Por último, el sector con mayores niveles de contaminación de la ciudad, El Poblado, es precisamente el que tiene mayor densidad de población pues el arribismo social llevó a que todo el que tenga cierto nivel de ingresos quiera vivir allá, así los trancones sean insoportables, pues el estatus social en este caso está mediado por la posesión y uso del carro particular. Cada día se construyen más edificios en esta zona, sin dejar espacio para vías y mucho menos para zonas verdes pues el interés del capital es la ganancia y no el bienestar de la población.

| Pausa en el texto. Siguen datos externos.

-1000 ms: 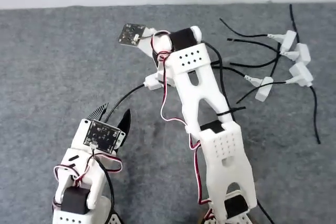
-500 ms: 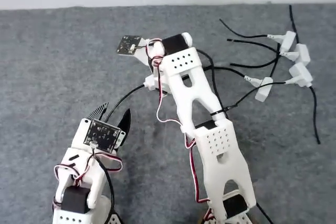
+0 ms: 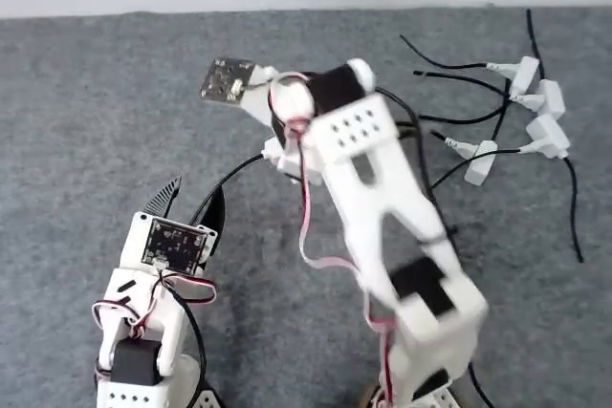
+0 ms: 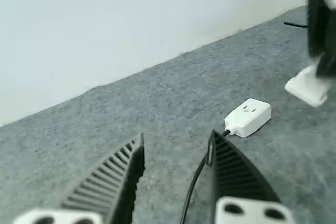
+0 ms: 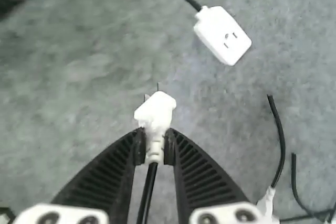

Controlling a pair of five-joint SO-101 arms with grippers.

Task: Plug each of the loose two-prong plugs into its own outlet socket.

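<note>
A white plug (image 5: 155, 111) is held in the right gripper (image 5: 154, 139), whose fingers are clamped on the plug's rear end, where its cord leaves it. The two prongs are pointed away from the wrist, above the grey mat (image 3: 86, 121) near the middle of the table. A lone socket (image 5: 222, 35) lies on the mat just beside the plug. It is apart from the plug, and the prongs are not lined up with its slots. The socket's black cord (image 4: 191, 187) is run toward the near left, where it passes between the fingers of the left gripper (image 4: 176, 139). Those fingers are spread apart with nothing held, and no contact with the cord can be made out.

At the far right a cluster of white plugs and sockets (image 3: 535, 107) with black cords is gathered, well apart from both arms. Whether any of these pieces are already joined cannot be told.

The task is judged to be unfinished. One plug is in hand but not yet seated, so its prongs must be turned toward the lone socket and pressed home. The socket may need to be steadied by the left gripper. After that, any pieces in the far-right cluster that are loose would have to be paired in the same way
</note>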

Es imperativo tomar medidas para transformar patrones de comportamiento y las medidas urgentes que asumió la alcaldía en parte aportan, aunque considero que deben ser aún más radicales. Es de saludar la medida de 27 horas sin carros ni motos entre las 15 horas del sábado 2 y las 18 horas del domingo 3 de abril. Acción, entre otras medidas tomadas, necesaria pero no suficiente pues lo que se requiere es un cambio de paradigma que se aborde desde lo político, lo institucional y lo cultural para poder vivir bien no solo en Medellín sino en el país. Esto pasa por el decrecimiento económico pues el capitalismo como modelo de desarrollo está destruyendo el planeta a pasos agigantados y puede ser muy tarde cuando se haga algo para revertir el daño.

La actual situación de Medellín debe ser tenida en cuenta muy seriamente en Bogotá pues el sistema de transporte basado en buses diésel de Transmilenio es el peor que pudo implementarse. Urge el metro subterráneo, el metrocable en barrios con pendiente y vehículos eléctricos, elementos que obivamente no están en la cabeza de Peñalosa pues sus intereses particulares incluyen buses contaminantes y la destrucción de la reserva Van der Hammen. Hay que actuar para detener tan nefastas políticas.